• **Requirement**
Below is a listing; repeat exactly the lines from the one containing "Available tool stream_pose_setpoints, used" to the one containing "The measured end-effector", both included.

• **Information shown**
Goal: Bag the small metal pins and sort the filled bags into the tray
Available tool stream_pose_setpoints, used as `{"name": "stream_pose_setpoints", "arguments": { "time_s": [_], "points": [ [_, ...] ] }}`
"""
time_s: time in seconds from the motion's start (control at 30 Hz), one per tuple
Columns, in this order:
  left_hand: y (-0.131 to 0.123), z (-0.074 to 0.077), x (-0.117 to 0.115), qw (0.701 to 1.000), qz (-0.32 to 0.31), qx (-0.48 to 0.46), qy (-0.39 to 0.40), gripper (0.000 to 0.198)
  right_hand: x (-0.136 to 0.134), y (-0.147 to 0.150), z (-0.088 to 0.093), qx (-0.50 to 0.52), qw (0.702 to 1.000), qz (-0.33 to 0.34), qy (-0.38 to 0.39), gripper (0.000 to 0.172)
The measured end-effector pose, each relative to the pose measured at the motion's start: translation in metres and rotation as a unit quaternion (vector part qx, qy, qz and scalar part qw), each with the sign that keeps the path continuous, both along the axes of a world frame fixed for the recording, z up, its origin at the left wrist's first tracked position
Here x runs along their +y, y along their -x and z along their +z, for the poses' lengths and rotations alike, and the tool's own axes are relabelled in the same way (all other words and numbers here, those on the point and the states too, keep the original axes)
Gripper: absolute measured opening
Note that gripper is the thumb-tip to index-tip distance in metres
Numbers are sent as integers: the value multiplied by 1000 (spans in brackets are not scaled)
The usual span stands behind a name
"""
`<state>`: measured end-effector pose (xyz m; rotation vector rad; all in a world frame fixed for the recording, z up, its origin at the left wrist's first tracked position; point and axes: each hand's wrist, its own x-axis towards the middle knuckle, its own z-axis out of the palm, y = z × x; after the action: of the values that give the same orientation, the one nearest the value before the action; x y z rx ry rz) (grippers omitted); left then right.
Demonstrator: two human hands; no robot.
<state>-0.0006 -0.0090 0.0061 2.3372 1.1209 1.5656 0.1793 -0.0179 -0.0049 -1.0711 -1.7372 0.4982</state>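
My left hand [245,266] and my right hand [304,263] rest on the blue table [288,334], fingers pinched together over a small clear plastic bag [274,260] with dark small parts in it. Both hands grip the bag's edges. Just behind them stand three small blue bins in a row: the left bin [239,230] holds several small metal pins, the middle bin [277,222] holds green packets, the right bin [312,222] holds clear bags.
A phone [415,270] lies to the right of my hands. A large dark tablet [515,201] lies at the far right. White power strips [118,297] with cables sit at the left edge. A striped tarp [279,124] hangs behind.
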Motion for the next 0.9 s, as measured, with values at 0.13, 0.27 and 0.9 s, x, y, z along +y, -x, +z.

• **Exercise solution**
Available tool stream_pose_setpoints, used as `{"name": "stream_pose_setpoints", "arguments": { "time_s": [_], "points": [ [_, ...] ] }}`
"""
time_s: time in seconds from the motion's start (control at 30 Hz), one per tuple
Columns, in this order:
  left_hand: y (-0.131 to 0.123), z (-0.074 to 0.077), x (-0.117 to 0.115), qw (0.701 to 1.000), qz (-0.32 to 0.31), qx (-0.48 to 0.46), qy (-0.39 to 0.40), gripper (0.000 to 0.198)
  right_hand: x (-0.136 to 0.134), y (-0.147 to 0.150), z (-0.088 to 0.093), qx (-0.50 to 0.52), qw (0.702 to 1.000), qz (-0.33 to 0.34), qy (-0.38 to 0.39), gripper (0.000 to 0.172)
The measured end-effector pose, each relative to the pose measured at the motion's start: translation in metres and rotation as a unit quaternion (vector part qx, qy, qz and scalar part qw), each with the sign that keeps the path continuous, both along the axes of a world frame fixed for the recording, z up, its origin at the left wrist's first tracked position

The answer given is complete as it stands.